> [About this exercise]
Repeat the data exactly, every last line of it.

___ Data provided

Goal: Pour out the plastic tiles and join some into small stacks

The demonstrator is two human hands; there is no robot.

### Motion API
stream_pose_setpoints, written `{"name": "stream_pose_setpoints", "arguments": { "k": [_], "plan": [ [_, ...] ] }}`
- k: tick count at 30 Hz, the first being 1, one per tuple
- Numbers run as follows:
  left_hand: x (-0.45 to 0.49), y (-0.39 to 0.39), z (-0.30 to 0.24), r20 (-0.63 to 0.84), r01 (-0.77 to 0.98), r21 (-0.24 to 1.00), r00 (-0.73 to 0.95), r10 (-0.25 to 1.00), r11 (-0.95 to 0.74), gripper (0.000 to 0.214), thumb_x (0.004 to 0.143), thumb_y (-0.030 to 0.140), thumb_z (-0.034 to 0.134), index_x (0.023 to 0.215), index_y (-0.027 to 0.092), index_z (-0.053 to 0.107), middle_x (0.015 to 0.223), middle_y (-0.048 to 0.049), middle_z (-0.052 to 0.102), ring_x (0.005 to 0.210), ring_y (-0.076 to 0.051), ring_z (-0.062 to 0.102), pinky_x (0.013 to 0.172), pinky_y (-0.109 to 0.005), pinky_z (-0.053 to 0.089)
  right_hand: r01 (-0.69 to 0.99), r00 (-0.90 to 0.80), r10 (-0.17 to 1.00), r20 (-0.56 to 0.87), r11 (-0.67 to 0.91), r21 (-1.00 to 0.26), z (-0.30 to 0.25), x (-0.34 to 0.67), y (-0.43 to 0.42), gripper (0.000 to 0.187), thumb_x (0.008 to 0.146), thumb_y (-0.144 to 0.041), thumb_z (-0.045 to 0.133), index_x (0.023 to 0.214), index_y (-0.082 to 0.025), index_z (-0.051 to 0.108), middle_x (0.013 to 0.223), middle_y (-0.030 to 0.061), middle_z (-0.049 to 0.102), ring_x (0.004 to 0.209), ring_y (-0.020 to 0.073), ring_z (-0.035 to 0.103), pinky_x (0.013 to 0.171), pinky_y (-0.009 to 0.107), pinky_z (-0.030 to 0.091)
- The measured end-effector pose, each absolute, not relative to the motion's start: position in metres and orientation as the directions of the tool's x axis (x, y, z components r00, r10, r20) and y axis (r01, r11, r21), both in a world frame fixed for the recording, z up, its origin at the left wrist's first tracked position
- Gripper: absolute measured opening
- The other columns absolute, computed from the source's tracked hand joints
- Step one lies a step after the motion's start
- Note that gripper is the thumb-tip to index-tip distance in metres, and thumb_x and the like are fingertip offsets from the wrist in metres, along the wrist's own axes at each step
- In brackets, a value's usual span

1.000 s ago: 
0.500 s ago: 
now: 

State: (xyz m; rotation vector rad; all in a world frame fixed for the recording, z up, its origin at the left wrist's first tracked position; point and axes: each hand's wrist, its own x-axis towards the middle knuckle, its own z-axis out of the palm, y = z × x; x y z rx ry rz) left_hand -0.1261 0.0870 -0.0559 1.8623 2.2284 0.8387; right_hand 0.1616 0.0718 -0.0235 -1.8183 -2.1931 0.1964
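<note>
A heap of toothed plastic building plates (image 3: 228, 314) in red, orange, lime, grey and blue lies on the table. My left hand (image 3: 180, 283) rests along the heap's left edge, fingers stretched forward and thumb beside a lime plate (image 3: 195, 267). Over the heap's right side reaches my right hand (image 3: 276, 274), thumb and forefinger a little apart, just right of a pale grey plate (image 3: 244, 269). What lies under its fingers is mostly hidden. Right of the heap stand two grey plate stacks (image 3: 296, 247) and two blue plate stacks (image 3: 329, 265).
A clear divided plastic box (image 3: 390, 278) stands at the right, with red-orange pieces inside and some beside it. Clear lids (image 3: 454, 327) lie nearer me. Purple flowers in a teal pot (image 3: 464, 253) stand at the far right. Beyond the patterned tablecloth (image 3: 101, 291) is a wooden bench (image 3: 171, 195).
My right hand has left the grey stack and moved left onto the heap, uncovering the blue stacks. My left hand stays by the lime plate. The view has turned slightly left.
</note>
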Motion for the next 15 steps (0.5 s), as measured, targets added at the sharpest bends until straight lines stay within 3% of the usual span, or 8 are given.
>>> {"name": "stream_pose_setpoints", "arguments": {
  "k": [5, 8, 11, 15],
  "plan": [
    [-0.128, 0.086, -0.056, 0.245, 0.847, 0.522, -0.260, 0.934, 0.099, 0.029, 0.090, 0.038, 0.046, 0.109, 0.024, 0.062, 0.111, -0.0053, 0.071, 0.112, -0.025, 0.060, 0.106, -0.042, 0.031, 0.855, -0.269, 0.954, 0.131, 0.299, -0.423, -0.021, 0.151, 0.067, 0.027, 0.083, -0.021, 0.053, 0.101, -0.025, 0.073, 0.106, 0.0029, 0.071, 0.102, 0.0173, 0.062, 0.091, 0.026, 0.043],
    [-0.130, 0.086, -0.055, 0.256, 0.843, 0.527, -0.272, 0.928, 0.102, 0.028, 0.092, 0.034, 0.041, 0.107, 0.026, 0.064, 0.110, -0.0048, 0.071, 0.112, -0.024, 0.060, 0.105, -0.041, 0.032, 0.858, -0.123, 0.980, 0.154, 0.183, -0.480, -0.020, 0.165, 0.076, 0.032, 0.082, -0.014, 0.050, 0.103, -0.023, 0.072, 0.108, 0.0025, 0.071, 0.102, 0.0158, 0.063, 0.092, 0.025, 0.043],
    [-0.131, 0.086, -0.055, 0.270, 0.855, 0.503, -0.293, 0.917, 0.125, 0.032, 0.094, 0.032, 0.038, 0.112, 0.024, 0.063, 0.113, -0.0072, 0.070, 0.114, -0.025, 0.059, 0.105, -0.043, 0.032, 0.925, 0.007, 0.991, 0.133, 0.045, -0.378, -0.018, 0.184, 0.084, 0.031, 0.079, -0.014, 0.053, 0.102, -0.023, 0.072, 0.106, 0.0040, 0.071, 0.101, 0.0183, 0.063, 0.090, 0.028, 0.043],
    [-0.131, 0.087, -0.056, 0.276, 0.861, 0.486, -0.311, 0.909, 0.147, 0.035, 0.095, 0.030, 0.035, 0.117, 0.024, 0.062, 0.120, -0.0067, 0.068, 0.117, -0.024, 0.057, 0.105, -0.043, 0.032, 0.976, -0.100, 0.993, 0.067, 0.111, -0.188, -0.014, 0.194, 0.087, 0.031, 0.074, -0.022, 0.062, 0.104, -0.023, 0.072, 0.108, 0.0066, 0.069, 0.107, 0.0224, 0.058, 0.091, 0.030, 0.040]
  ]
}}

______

> [Answer for the task]
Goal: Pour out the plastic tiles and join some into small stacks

The demonstrator is two human hands; there is no robot.

### Motion API
stream_pose_setpoints, written `{"name": "stream_pose_setpoints", "arguments": { "k": [_], "plan": [ [_, ...] ] }}`
- k: tick count at 30 Hz, the first being 1, one per tuple
- Numbers run as follows:
  left_hand: x (-0.45 to 0.49), y (-0.39 to 0.39), z (-0.30 to 0.24), r20 (-0.63 to 0.84), r01 (-0.77 to 0.98), r21 (-0.24 to 1.00), r00 (-0.73 to 0.95), r10 (-0.25 to 1.00), r11 (-0.95 to 0.74), gripper (0.000 to 0.214), thumb_x (0.004 to 0.143), thumb_y (-0.030 to 0.140), thumb_z (-0.034 to 0.134), index_x (0.023 to 0.215), index_y (-0.027 to 0.092), index_z (-0.053 to 0.107), middle_x (0.015 to 0.223), middle_y (-0.048 to 0.049), middle_z (-0.052 to 0.102), ring_x (0.005 to 0.210), ring_y (-0.076 to 0.051), ring_z (-0.062 to 0.102), pinky_x (0.013 to 0.172), pinky_y (-0.109 to 0.005), pinky_z (-0.053 to 0.089)
  right_hand: r01 (-0.69 to 0.99), r00 (-0.90 to 0.80), r10 (-0.17 to 1.00), r20 (-0.56 to 0.87), r11 (-0.67 to 0.91), r21 (-1.00 to 0.26), z (-0.30 to 0.25), x (-0.34 to 0.67), y (-0.43 to 0.42), gripper (0.000 to 0.187), thumb_x (0.008 to 0.146), thumb_y (-0.144 to 0.041), thumb_z (-0.045 to 0.133), index_x (0.023 to 0.214), index_y (-0.082 to 0.025), index_z (-0.051 to 0.108), middle_x (0.013 to 0.223), middle_y (-0.030 to 0.061), middle_z (-0.049 to 0.102), ring_x (0.004 to 0.209), ring_y (-0.020 to 0.073), ring_z (-0.035 to 0.103), pinky_x (0.013 to 0.171), pinky_y (-0.009 to 0.107), pinky_z (-0.030 to 0.091)
- The measured end-effector pose, each absolute, not relative to the motion's start: position in metres and orientation as the directions of the tool's x axis (x, y, z components r00, r10, r20) and y axis (r01, r11, r21), both in a world frame fixed for the recording, z up, its origin at the left wrist's first tracked position
- Gripper: absolute measured opening
- The other columns absolute, computed from the source's tracked hand joints
- Step one lies a step after the motion's start
- Note that gripper is the thumb-tip to index-tip distance in metres, and thumb_x and the like are fingertip offsets from the wrist in metres, along the wrist's own axes at each step
- In brackets, a value's usual span

1.000 s ago: 
0.500 s ago: 
now: 

State: (xyz m; rotation vector rad; all in a world frame fixed for the recording, z up, its origin at the left wrist's first tracked position; point and axes: each hand's wrist, its own x-axis towards the middle knuckle, its own z-axis out of the palm, y = z × x; x y z rx ry rz) left_hand -0.1261 0.0870 -0.0559 1.8623 2.2284 0.8387; right_hand 0.1616 0.0718 -0.0235 -1.8183 -2.1931 0.1964
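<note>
A heap of toothed plastic building plates (image 3: 228, 314) in red, orange, lime, grey and blue lies on the table. My left hand (image 3: 180, 283) rests along the heap's left edge, fingers stretched forward and thumb beside a lime plate (image 3: 195, 267). Over the heap's right side reaches my right hand (image 3: 276, 274), thumb and forefinger a little apart, just right of a pale grey plate (image 3: 244, 269). What lies under its fingers is mostly hidden. Right of the heap stand two grey plate stacks (image 3: 296, 247) and two blue plate stacks (image 3: 329, 265).
A clear divided plastic box (image 3: 390, 278) stands at the right, with red-orange pieces inside and some beside it. Clear lids (image 3: 454, 327) lie nearer me. Purple flowers in a teal pot (image 3: 464, 253) stand at the far right. Beyond the patterned tablecloth (image 3: 101, 291) is a wooden bench (image 3: 171, 195).
My right hand has left the grey stack and moved left onto the heap, uncovering the blue stacks. My left hand stays by the lime plate. The view has turned slightly left.
</note>
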Motion for the next 15 steps (0.5 s), as measured, targets added at the sharpest bends until straight lines stay within 3% of the usual span, or 8 are given.
>>> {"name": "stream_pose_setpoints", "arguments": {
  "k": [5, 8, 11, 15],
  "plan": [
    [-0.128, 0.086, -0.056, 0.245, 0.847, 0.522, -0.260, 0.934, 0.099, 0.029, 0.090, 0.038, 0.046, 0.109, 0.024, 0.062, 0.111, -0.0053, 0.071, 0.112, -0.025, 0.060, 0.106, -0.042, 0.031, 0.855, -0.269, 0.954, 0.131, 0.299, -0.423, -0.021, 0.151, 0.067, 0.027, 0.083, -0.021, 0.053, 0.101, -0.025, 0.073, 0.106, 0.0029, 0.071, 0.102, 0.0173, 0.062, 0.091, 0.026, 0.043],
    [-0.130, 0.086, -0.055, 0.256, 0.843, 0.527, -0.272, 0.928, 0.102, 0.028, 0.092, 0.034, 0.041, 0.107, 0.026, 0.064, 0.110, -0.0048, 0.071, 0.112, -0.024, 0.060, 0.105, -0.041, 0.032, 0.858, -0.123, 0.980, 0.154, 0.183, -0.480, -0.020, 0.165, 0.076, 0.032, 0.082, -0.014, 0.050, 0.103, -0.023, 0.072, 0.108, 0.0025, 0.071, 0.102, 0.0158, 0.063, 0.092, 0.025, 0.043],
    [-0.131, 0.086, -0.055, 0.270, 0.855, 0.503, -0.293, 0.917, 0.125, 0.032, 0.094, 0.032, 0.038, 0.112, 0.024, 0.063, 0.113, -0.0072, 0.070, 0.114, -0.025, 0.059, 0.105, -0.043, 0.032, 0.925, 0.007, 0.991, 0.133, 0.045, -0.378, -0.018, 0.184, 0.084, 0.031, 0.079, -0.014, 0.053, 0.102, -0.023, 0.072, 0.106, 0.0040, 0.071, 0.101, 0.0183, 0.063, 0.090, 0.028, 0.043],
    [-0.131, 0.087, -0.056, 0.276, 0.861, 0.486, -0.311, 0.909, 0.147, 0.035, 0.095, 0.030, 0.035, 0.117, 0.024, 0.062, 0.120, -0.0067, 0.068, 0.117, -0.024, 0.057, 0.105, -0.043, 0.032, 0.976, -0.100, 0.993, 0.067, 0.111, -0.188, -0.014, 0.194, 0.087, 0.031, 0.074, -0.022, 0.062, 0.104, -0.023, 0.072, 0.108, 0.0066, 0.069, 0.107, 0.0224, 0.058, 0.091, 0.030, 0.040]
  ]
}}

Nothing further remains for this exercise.